WORK TO COMPLETE » Only lines with the string "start" are wanted. Pull them out of the data.

INFORMATION SUPPLIED »
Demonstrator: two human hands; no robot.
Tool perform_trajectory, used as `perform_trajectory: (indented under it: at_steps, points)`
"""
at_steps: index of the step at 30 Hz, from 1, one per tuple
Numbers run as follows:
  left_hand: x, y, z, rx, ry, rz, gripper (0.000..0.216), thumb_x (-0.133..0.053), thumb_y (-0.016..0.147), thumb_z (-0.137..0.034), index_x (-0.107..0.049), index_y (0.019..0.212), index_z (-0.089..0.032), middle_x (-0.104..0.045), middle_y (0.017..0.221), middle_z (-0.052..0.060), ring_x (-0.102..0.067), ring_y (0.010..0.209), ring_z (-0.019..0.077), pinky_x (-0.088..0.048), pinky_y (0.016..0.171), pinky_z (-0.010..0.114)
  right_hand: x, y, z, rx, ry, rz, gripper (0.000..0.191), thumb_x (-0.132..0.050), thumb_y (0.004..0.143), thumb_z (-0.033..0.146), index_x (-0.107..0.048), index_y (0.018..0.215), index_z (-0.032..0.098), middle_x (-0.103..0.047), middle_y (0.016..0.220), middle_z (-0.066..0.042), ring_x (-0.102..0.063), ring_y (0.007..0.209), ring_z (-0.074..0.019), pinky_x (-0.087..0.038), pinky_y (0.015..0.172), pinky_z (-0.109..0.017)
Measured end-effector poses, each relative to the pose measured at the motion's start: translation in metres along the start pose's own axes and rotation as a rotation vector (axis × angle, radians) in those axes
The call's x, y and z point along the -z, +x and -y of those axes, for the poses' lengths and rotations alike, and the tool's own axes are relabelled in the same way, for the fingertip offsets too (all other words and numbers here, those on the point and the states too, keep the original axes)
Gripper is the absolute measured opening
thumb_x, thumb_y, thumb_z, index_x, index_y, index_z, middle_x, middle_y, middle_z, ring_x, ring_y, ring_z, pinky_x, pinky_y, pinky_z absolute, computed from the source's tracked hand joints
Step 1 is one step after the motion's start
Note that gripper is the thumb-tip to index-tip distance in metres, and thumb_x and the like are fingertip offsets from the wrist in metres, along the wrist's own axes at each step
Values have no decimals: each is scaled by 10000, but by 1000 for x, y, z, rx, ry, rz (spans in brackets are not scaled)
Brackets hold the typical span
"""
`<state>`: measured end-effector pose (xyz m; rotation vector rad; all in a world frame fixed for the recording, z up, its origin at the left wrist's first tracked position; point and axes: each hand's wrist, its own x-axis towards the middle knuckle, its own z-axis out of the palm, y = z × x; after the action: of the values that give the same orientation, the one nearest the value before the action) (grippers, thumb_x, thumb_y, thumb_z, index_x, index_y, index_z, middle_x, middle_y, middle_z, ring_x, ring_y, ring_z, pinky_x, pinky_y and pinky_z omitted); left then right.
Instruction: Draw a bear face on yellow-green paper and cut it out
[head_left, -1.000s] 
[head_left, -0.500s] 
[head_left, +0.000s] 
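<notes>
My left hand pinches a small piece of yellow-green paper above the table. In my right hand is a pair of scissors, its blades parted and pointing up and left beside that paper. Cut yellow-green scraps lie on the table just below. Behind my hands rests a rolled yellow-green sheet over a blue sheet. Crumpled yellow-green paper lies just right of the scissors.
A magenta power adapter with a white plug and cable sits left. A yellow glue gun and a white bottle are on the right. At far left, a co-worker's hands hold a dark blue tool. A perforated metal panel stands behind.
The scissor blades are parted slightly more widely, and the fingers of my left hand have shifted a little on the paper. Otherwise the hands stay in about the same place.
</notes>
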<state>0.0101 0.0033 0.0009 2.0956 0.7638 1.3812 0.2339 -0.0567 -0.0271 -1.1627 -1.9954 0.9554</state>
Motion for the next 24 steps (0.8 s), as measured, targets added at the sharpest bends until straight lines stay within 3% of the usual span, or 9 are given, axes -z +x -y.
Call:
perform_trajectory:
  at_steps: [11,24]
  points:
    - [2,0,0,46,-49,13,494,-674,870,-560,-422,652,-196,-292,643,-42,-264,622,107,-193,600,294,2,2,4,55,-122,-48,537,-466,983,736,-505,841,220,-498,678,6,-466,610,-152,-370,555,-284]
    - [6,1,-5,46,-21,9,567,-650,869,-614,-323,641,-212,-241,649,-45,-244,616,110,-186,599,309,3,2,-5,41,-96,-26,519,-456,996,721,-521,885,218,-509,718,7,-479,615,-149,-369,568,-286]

TASK RESULT »
Measured end-effector poses, each relative to the pose measured at the motion's start: translation in metres along the start pose's own axes and rotation as a rotation vector (axis × angle, radians) in those axes
Step 1 is one step after the motion's start

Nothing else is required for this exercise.